Before you start

Knowledge Mining solution accelerator

This repository contains all the code for deploying an end-to-end Knowledge Mining solution based on Azure Cognitive Search.

It is built on top of standards Azure services like Functions, Web App Services, Congitive Services & Cognitive Search. It provides a deployment pipeline allowing quick and easy setup of CI/CD pipelines for your projects.

For detailed documentation please refer to the docs section of the repo containing the solution wiki.

Before you start

In order to successfully setup your solution you will need to have access to and or provisioned the following:

Access to an Azure subscription (required)
Access to an Azure DevOps subscription (optional)

An Owner or Contributor role is assumed on the Azure subscription or the targeted Resource Group.

Getting Started

Please refer to the README to deploy this solution accelerator.

The directions provided in all guides assume you have a fundamental working knowledge of the Azure portal, Azure Functions, Azure Cognitive Search, Functions, Storage and Azure Cognitives Services.

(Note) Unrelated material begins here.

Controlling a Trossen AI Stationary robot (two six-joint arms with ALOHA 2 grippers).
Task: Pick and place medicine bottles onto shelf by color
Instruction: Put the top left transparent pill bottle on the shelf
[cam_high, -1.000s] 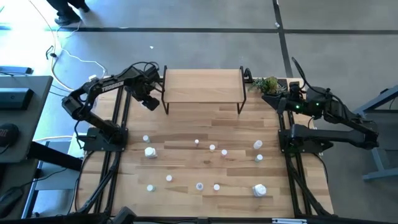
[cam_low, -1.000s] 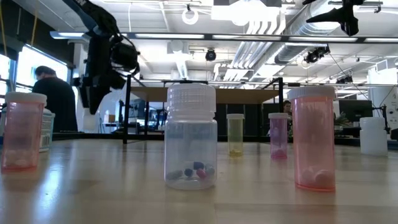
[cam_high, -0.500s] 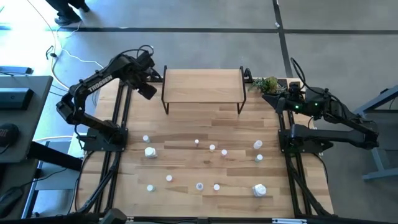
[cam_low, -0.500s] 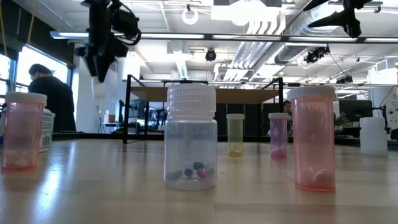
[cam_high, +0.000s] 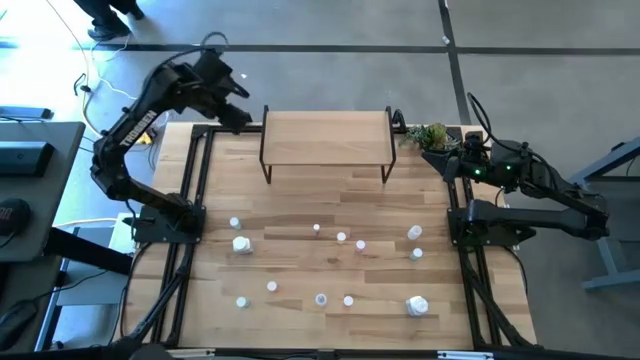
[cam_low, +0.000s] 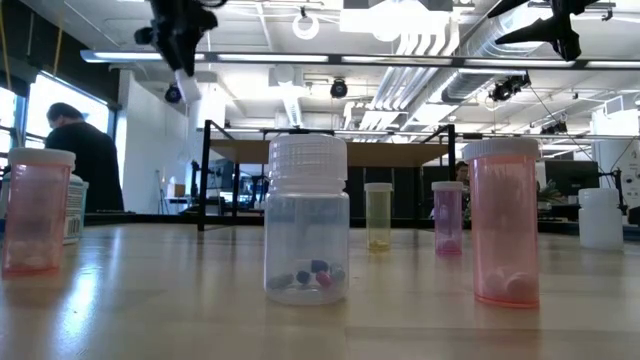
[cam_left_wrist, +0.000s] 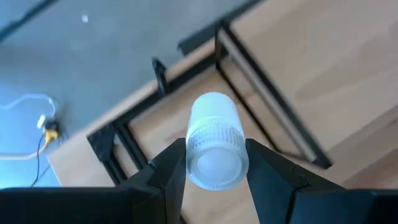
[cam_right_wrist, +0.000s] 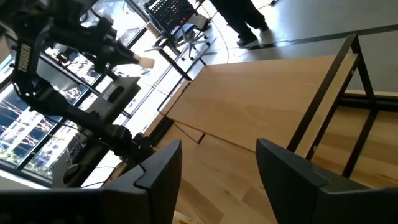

For additional training and support, please see:

Knowledge Mining overview

Knowledge mining (KM) is an emerging discipline in artificial intelligence (AI) that uses a combination of intelligent services to quickly learn from vast amounts of information. It allows organizations to deeply understand and easily explore information, uncover hidden insights, and find relationships and patterns at scale.

Knowledge Mining in Azure

What is this solution accelerator ?

This KM solution accelerator aims to provide you with a workable end-to-end Knowledge Mining solution composed of :

Ingestion
- Data ingestion from Azure Data Lake
Enrichment
- Data enrichment with Azure Applied AI and Cognitive Services
Exploration
- Keyword and Semantic search
- Support for multiples search indexes
- Content security model (permissions)
- Modular User Interface

With this cloud-based accelerator you will get an end-to-end solution with the tools to deploy, extend, operate & monitor.

In that respect, the solution provides

Azure Web App Authentication support
High configurability (json)
Full Extensibility
Operations (PowerShell-based)
Azure Pipelines for CI/CD
Deployment framework (manual or through CI/CD)

Why a knowledge mining solution accelerator?

This Knowledge Mining solution accelerator is inspired from another accelerator Knowledge Mining Solution Accelerator.

Based on our fields experience, we built features/skills to address common unstructured data challenges focusing on the usability and data explore experience.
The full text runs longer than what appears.